No other captain wants the burden of being the one to “discipline” him.
In practice, Flexor is treated like a dangerous younger storm:
not respected as a ruler—
but respected as a problem nobody can ignore.
Flexor’s rivalry with Hakuyune is not hatred. It is obsession.
He has fought Hakuyune many times. He has lost every time by conventional standards. But Flexor measures victory by a different rule:
“If I can come back, the fight is still going.”
To Flexor, each clash is a “break” in the same endless duel. They separate, heal, travel, grow stronger, then collide again—continuing a single long fight stretched across years.
Hakuyune treats Flexor like a living contradiction:
a boy with no discipline who somehow produces genius through refusal. Hakuyune does not hunt him down. He does not finish him. Some believe this is mercy.
Others believe Hakuyune is curious—because Flexor may be the only swordsman alive who is not trying to become a god, but is still approaching godhood by accident.
Flexor is most often sighted:
near dueling schools and blade monasteries
around ports with rumors of unusual swords
wherever Hakuyune was last reported
along routes where Privateers gather prestige targets
near pearl turbulence that produces strange “bounce currents” (his favorite terrain)

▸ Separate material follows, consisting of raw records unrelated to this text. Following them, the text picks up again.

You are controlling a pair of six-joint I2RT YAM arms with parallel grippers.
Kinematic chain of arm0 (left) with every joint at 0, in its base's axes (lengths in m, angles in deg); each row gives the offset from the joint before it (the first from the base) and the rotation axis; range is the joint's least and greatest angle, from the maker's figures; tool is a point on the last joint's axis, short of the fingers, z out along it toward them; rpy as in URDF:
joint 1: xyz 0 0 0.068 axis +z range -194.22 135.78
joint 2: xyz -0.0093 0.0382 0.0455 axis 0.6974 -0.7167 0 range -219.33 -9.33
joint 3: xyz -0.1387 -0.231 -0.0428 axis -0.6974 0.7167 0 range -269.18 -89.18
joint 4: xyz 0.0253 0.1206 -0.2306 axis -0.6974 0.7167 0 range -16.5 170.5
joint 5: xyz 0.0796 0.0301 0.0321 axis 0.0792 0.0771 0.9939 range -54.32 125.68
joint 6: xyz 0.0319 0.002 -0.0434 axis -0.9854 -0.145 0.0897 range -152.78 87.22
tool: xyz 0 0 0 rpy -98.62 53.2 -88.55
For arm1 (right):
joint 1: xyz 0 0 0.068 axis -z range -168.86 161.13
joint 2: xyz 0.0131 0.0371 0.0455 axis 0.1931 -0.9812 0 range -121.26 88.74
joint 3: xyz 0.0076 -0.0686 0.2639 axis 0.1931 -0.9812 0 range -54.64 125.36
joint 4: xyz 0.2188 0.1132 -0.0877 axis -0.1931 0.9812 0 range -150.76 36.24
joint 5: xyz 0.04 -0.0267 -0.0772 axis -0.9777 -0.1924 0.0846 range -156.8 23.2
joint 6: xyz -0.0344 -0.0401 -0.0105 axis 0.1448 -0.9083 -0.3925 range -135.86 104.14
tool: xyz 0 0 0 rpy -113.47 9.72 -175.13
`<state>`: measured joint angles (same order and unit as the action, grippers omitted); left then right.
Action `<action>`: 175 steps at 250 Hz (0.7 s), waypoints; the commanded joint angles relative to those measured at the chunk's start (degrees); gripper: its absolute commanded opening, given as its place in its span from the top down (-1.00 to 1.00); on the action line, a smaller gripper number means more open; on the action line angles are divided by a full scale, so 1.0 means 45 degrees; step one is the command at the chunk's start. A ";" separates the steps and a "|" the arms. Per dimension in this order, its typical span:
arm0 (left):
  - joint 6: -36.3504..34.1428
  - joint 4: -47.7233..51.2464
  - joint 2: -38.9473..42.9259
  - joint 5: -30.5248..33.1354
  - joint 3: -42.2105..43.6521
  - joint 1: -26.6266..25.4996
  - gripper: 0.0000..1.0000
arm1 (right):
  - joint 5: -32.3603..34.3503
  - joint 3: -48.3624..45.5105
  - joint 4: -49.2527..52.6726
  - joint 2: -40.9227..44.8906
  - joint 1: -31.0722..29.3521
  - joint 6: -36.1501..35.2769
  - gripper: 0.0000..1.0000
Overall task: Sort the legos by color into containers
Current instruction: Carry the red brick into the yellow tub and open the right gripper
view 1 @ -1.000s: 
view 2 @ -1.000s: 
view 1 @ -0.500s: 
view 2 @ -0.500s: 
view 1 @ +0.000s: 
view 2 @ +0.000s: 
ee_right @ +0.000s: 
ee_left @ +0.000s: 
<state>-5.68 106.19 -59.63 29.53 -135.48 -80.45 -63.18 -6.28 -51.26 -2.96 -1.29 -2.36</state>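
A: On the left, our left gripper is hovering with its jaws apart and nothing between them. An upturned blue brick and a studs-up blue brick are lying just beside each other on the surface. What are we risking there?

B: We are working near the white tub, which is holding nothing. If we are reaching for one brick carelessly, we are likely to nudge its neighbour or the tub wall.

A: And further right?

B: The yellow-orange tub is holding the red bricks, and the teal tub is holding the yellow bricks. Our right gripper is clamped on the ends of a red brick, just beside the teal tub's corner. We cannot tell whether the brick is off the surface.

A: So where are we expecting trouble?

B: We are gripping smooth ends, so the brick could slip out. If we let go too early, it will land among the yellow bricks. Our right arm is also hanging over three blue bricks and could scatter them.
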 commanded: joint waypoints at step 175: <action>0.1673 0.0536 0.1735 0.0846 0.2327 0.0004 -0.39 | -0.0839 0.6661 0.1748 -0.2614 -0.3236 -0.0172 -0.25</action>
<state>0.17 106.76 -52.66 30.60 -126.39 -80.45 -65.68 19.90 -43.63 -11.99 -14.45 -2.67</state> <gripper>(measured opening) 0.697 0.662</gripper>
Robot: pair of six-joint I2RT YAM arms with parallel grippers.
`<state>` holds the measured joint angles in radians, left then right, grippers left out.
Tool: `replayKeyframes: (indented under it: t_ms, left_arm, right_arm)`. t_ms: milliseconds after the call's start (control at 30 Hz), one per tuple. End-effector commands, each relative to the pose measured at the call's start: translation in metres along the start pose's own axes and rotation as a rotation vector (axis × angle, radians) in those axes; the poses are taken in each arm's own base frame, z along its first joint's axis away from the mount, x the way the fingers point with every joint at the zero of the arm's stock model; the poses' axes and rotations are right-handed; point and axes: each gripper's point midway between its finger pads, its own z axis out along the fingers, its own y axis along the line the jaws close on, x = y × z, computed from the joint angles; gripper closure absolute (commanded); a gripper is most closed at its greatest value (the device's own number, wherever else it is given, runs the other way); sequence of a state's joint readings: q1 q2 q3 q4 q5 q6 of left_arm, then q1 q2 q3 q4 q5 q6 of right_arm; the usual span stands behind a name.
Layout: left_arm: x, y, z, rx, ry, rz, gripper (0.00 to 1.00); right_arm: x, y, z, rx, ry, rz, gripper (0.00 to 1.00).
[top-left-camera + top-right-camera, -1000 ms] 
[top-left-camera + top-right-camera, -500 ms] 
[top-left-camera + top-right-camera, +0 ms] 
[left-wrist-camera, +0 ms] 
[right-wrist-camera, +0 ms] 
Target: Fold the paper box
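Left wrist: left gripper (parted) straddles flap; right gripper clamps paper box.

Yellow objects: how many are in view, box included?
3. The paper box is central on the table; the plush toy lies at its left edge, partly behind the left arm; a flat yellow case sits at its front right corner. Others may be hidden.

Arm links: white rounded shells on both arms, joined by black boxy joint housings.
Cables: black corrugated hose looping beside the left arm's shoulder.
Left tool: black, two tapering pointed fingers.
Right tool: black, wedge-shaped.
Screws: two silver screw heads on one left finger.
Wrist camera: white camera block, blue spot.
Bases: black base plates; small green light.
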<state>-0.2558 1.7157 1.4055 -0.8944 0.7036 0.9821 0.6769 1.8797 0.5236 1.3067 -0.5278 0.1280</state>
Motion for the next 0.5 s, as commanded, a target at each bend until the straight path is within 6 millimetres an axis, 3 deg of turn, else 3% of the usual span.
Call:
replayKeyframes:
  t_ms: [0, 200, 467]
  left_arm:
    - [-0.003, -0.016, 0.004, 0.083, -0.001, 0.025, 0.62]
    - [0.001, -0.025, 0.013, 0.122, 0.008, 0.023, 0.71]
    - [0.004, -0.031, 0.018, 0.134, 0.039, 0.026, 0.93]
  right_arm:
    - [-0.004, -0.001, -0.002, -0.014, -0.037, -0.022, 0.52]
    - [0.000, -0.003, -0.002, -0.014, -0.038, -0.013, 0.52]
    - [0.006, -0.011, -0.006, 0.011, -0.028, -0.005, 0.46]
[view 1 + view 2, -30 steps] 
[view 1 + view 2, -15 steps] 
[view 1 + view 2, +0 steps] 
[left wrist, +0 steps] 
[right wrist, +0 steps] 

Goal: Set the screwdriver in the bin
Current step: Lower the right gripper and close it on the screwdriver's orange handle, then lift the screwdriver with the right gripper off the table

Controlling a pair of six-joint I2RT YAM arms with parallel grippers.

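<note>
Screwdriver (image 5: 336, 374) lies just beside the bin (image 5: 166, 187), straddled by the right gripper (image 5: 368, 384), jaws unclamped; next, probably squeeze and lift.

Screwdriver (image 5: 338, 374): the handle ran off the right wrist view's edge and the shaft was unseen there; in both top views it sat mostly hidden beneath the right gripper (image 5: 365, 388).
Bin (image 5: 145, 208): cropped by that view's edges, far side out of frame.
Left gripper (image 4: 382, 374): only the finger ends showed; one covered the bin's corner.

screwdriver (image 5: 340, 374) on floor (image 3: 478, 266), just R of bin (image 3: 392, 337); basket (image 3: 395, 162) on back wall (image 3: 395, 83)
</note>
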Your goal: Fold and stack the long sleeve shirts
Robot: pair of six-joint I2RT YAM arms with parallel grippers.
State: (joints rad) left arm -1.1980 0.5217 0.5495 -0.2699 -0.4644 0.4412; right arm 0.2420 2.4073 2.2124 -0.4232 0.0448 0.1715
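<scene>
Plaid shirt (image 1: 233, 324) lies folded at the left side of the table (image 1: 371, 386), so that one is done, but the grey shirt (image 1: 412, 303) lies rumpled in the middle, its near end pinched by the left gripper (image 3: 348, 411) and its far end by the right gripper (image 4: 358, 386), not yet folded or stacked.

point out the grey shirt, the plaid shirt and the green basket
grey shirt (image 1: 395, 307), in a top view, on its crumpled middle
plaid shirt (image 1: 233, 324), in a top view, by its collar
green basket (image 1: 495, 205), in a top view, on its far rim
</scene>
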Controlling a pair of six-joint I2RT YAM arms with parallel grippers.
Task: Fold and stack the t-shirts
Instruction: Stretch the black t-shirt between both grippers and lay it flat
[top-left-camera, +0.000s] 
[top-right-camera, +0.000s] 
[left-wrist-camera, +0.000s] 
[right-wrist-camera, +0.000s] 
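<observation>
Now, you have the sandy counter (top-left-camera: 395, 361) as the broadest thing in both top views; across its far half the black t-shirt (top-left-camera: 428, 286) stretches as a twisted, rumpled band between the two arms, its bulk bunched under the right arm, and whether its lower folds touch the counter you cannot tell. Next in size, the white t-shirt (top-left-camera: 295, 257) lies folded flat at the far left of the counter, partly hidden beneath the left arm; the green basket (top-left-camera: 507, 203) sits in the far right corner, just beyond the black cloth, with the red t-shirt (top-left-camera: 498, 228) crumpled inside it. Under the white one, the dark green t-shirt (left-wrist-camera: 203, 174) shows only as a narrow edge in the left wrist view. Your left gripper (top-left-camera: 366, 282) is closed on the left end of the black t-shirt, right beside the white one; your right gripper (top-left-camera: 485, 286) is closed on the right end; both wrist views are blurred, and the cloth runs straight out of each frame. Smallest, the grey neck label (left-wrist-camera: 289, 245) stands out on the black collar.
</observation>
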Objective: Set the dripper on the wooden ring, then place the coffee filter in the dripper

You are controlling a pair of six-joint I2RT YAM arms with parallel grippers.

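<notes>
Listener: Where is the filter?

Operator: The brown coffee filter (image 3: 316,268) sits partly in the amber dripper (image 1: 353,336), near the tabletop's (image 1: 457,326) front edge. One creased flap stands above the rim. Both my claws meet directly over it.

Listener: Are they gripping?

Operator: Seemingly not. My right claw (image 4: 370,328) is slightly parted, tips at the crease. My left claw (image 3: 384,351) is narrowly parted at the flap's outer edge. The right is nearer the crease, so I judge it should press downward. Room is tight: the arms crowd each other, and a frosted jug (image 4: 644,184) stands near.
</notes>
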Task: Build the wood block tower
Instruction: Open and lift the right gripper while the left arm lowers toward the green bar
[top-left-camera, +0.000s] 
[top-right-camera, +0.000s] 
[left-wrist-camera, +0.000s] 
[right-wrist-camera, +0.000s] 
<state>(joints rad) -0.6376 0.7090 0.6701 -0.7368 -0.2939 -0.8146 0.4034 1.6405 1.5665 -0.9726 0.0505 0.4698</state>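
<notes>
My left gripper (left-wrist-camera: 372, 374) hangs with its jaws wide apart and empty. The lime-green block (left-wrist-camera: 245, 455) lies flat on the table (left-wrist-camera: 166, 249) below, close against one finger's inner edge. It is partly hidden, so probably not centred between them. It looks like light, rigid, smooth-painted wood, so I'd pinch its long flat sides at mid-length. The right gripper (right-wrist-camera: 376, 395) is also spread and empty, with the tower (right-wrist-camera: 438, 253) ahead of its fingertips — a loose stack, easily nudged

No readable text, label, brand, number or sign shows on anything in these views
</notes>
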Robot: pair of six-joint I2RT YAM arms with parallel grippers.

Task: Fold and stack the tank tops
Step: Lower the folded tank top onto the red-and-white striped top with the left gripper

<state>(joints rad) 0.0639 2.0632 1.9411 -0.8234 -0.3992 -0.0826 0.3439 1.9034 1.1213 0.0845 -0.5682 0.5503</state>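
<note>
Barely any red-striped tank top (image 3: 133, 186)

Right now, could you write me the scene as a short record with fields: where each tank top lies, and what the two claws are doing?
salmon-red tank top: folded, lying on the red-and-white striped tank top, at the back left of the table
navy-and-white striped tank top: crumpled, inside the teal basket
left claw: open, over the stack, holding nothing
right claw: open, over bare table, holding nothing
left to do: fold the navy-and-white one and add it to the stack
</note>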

He leaves behind stolen ships, confused survivors, and occasionally a written note that is somehow both childish and terrifying.
Flexor Timmins is not a stable political actor. He cannot be bargained with reliably. He cannot be threatened in ways that matter. He cannot be predicted by normal naval logic.
He should be treated as a roaming Great Pearl Beast in human form:
not because he is mindless—
but because he is governed by instinct, play, and momentum rather than structure.
If the sea is a board, Flexor is the piece that refuses to stop moving.